Flight MH370: Did Co-Pilot Make Mobile Call Over Malaysia?
The co-pilot of Malaysia Airlines Flight MH370, Fariq Abdul Hamid, attempted to make a call from his mobile phone minutes after all other communications with the aircraft were ended, local media have reported. However, sources close to the investigation have played down the claim.
According to the New Straits Times a telecommunications tower picked up Hamid's signal as the Boeing 777 flew at a low altitude over Penang, off Malaysia's west coast – but the call ended abruptly.
The identity of the person Hamid was allegedly trying to call is apparently known but is not being released "as sources chose not to divulge details of the investigation". However, last week Hamid's Cousin Nursyafiqah Kamarudin, 18, told the New Straits Times that the pilot was very close to his mother:
"If Fariq could make one call before the plane disappeared, it would have been to her."
Mobile phones can be connected when a plane is flying below 7,000 feet. Sources believe the call ended when the aircraft – carrying 227 passengers and 12 crew, including the two pilots - flew out of the tower's range. Shortly afterwards Flight MH370 veered off-course for reasons which have yet to be established.
It has also been revealed that Hamid, aged 27 when the plane went missing – his birthday is on 1 April - sent a message to a regular contact via the WhatsApp messenger app shortly before boarding the plane. Connection was then "detached" prior to take-off.

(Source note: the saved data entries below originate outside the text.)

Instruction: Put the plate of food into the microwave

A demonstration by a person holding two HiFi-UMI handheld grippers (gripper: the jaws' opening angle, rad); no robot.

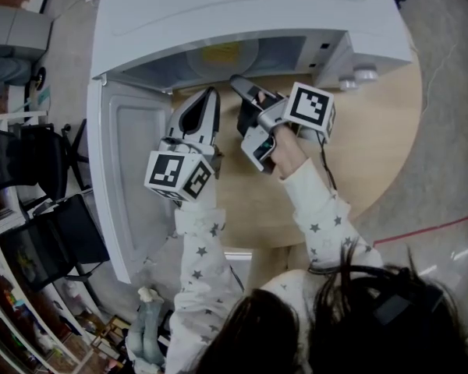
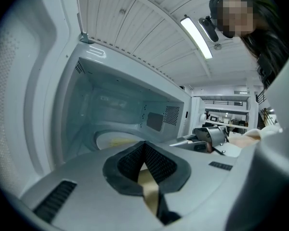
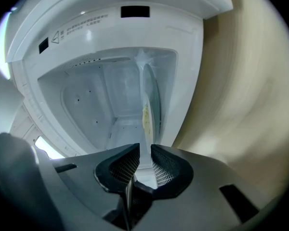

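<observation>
The white plate [image 1: 222, 53] with yellow food lies inside the open white microwave [image 1: 242, 10]. In the right gripper view the plate [image 3: 148, 105] shows edge-on, and its near rim runs down between the jaws. My right gripper [image 1: 238, 82] [image 3: 145, 150] reaches into the microwave's mouth and is shut on that rim. My left gripper [image 1: 210, 93] [image 2: 144, 144] hovers just outside the opening to the left, shut with nothing in it. From there I see the plate [image 2: 113, 139] on the oven floor and the right gripper [image 2: 209, 136] beside it.
The microwave door [image 1: 132, 170] stands swung open at the left. The microwave sits on a round wooden table [image 1: 374, 139], with two knobs [image 1: 357, 75] at its right front. Black chairs [image 1: 54, 232] and shelves stand at the far left.
</observation>
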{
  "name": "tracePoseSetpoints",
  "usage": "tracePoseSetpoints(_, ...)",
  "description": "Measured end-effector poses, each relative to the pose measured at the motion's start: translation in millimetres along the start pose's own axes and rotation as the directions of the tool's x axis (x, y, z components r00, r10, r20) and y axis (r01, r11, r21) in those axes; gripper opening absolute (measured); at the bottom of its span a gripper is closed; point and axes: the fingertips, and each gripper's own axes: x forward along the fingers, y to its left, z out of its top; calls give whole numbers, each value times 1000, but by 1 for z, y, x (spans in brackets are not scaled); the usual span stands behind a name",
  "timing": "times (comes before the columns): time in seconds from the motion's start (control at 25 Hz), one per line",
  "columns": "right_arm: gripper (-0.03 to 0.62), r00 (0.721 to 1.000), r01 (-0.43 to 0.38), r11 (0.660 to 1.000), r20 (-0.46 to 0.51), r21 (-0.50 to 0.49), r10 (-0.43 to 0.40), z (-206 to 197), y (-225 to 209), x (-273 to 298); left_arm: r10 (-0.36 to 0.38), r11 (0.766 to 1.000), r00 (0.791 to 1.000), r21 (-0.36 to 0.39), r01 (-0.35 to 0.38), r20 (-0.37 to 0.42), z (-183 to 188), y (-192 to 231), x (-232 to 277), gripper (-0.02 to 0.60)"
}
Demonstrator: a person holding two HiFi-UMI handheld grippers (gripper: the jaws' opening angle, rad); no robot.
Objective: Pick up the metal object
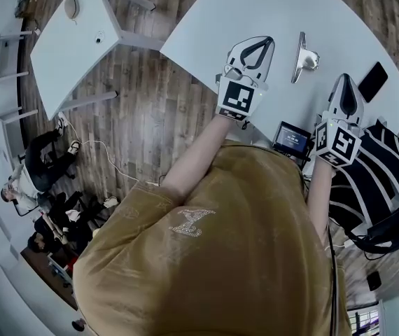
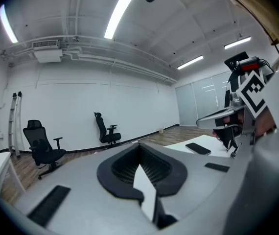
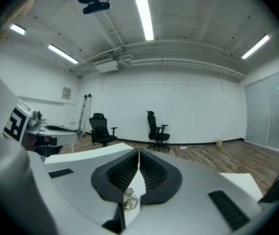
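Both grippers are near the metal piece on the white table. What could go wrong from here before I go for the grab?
1. The left gripper and right gripper both have their jaws shut. Coming down like that would probably shove the metal object across the table rather than grip it.
2. The black phone lies close beside the right gripper and could get knocked.

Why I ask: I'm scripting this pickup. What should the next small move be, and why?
Probably open the right gripper: its jaws are together, and the shiny elongated metal object lies untouched on the white table, ahead to its left.
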Motion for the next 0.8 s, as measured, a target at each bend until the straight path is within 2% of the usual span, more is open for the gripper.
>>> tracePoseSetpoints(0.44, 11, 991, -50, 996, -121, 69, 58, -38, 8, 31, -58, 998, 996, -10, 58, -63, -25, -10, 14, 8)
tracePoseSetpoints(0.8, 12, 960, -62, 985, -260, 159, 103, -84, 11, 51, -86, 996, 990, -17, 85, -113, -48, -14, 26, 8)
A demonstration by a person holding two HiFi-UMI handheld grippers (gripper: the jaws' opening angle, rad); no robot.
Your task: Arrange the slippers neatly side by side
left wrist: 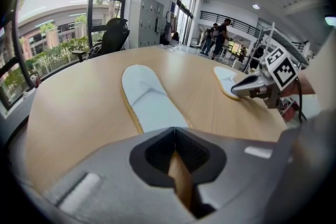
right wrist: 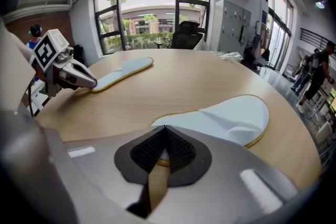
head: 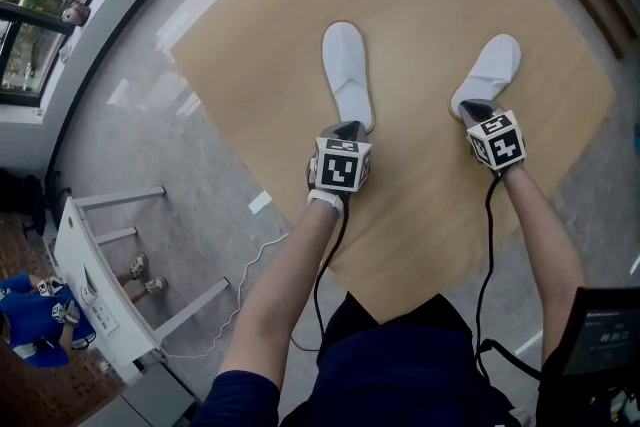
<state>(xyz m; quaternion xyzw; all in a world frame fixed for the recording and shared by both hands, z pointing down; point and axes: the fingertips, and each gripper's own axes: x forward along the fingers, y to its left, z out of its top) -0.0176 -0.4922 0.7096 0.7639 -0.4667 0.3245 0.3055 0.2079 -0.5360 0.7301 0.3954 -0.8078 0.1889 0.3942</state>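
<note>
Over the near edge of the table, the left forearm and right forearm reach forward almost straight, spread slightly apart. The left gripper has its jaws closed tip to tip at the heel of the left slipper, which lies mid-table, toe toward the far edge. The right gripper, jaws likewise together, sits over the heel of the right slipper, well apart nearer the right edge, toe angled toward the far right corner.
</note>
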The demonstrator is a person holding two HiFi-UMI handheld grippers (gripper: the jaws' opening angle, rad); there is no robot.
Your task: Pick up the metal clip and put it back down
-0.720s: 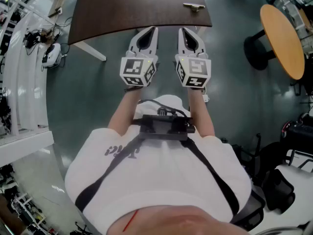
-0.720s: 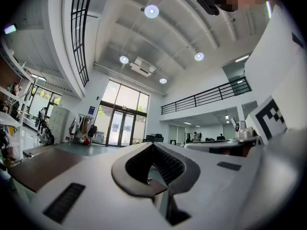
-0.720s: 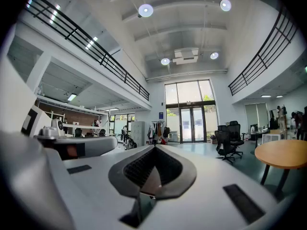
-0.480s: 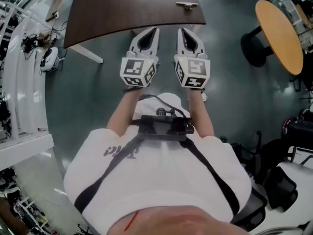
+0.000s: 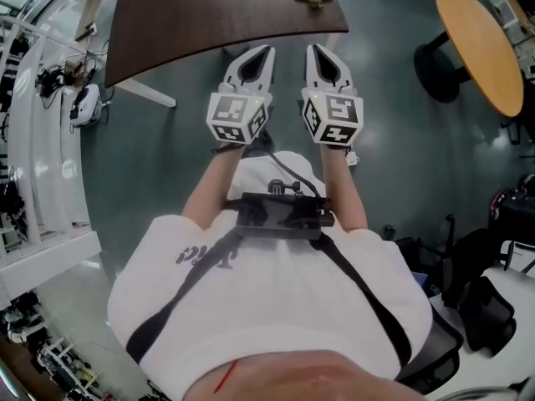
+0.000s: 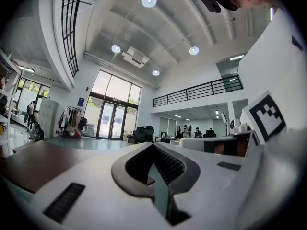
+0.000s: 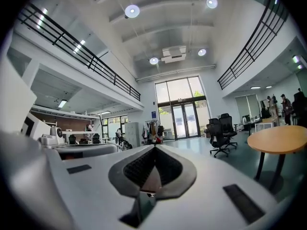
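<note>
At the top of the head view, the dark table (image 5: 209, 15) is the largest item. You stand back from its near edge, over the grey-green floor (image 5: 150, 165). A round wooden table (image 5: 481, 57) sits off to your right and plays no part.

You hold the left gripper (image 5: 264, 53) and right gripper (image 5: 311, 52) side by side in front of your chest, tips at about the table's near edge. On both, the fingers are pressed together with nothing between them. Each gripper view confirms this, showing only the open room beyond the closed tips.

The metal clip (image 5: 313, 0) lies on the table near its right edge, ahead of the right gripper and well clear of both.

Progress, as a judgement: the clip is down and neither gripper holds it. This fits a grasp not yet begun, though a finished cycle would look the same. If unstarted, everything is left to do: reach forward, part the fingers, close on the clip, lift it and set it back.
</note>
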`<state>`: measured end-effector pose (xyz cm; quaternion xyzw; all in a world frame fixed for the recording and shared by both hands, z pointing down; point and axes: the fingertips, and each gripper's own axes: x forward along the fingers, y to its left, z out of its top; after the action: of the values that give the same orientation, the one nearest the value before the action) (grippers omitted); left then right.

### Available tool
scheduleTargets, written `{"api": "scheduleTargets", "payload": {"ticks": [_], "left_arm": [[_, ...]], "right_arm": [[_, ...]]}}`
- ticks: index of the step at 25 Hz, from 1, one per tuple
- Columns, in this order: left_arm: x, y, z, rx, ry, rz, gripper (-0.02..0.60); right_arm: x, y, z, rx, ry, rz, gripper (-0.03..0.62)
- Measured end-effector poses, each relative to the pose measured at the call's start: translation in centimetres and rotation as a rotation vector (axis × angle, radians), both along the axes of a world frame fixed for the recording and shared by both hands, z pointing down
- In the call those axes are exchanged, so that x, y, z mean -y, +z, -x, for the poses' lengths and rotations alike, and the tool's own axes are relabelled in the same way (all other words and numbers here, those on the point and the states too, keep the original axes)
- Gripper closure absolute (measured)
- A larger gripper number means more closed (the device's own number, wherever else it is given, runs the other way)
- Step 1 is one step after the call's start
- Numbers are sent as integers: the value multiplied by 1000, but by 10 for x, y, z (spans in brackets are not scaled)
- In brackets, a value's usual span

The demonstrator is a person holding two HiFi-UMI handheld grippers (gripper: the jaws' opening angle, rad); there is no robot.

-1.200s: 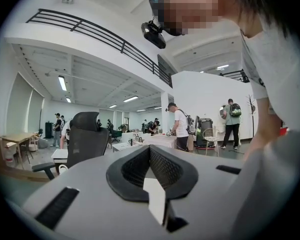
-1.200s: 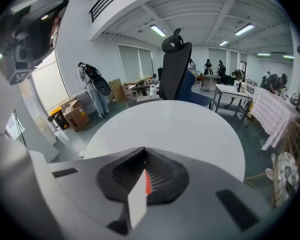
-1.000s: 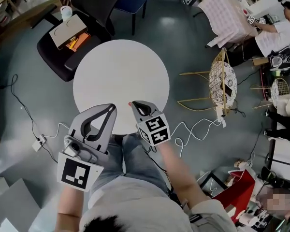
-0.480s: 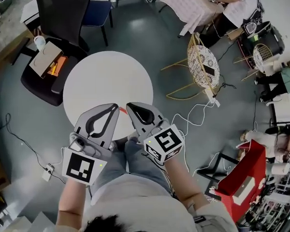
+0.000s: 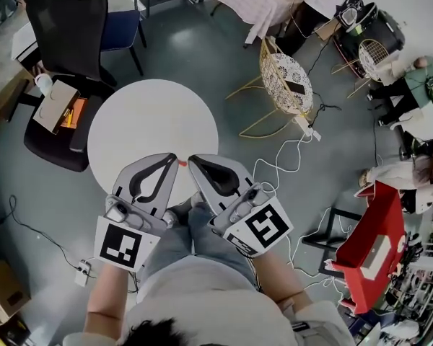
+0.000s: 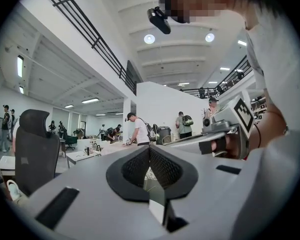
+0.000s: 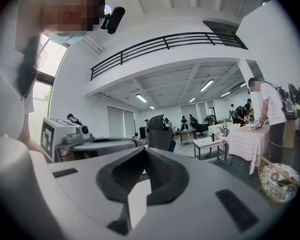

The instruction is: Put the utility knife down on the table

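Above the near side of one round white table point(image 5: 151, 121): two grippers, one knife.

Head view: the left gripper point(image 5: 175, 157) and right gripper point(image 5: 193, 159), both grey plastic wedges, sit side by side with tips nearly meeting. The utility knife point(image 5: 180, 162) shows only as a small red sliver at the left one's tips; the rest is hard to make out. Left gripper view: jaws closed, black ribbed pads point(image 6: 135, 169) pinching something thin and pale, apparently the knife. Right gripper view: jaws closed together, smooth black pads point(image 7: 121, 176), nothing held.
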<state>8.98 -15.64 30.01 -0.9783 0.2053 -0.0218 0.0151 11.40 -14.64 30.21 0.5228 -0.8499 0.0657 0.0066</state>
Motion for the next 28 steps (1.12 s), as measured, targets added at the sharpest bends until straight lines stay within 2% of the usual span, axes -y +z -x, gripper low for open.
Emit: {"api": "scheduleTargets", "payload": {"ticks": [12,28], "left_arm": [[-18,-2,9,3,16,-8,572],[-11,-6,26,-21,-32,-5,572]], "right_arm": [[-17,-16,13,6,7,-53,588],[-12,-20,29,-4,-32,-66,588]]}}
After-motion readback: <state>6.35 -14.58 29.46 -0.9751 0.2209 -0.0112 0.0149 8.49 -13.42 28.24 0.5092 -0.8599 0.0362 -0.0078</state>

The source is quoted as saying: "This is usually the result of the phone being switched off. At one point, however, when the airplane was airborne, between waypoint Igari and the spot near Penang (just before it went missing from radar), the line was 'reattached'."
However the source appears to play down claims that Hamid attempted to make a call: "A 'reattachment' does not necessarily mean that a call was made. It can also be the result of the phone being switched on again."
Malaysian police are investigating the plane's baffling disappearance under Section 130C of the Penal Code and as yet neither the passengers nor crew have been cleared of possible foul play. Statements have been taken from hundreds of people linked to everyone aboard.
The criminal investigation is independent of the search for the missing plane, which is now believed to have crashed into the Indian Ocean 1,450 miles west of the Australian city of Perth, thousands of miles from its scheduled destination in Beijing.
After signals were picked up apparently from the plane's black box an Australian defence vessel - Ocean Shield – is carrying out focused sweeps of an area of 15,982 square miles in an attempt to locate their source before the batteries go completely flat, reducing the chances of finding the plane.